**Problem statement:** Return the full listing character for character, without its pictures.

**Information supplied:**

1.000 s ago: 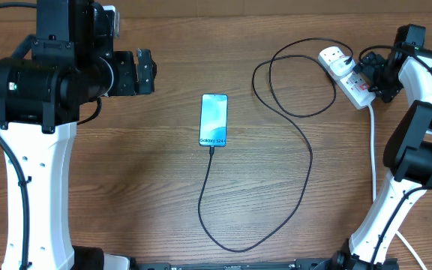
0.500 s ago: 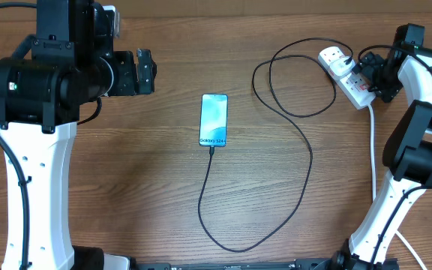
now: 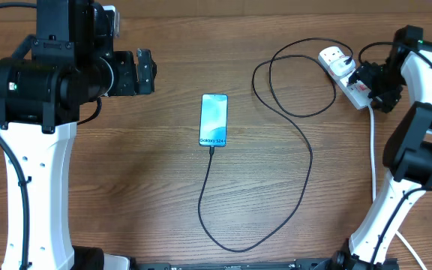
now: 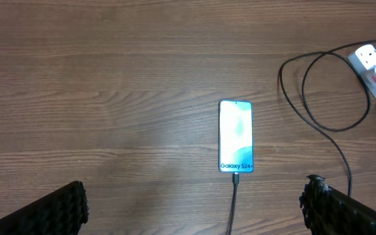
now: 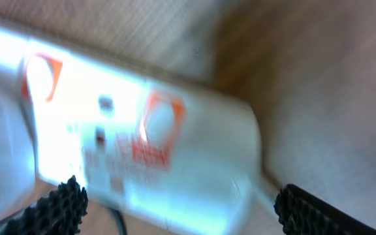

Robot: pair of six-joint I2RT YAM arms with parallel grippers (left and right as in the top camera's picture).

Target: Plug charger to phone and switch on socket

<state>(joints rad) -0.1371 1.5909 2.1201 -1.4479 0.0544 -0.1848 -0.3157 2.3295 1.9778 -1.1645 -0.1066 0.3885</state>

**Exercise solution:**
1.000 s ago: 
0.500 s ago: 
now: 
now: 
now: 

Robot: pair of six-joint I2RT YAM arms with parallel grippers (left and right as in the top camera's picture).

Target: Plug charger to phone and switch on socket

<state>(joints rad) -0.1371 1.5909 2.1201 -1.4479 0.0544 -0.1848 -0.3157 2.3295 1.9778 -1.1645 -0.1066 0.3885</state>

There is no more to the answer.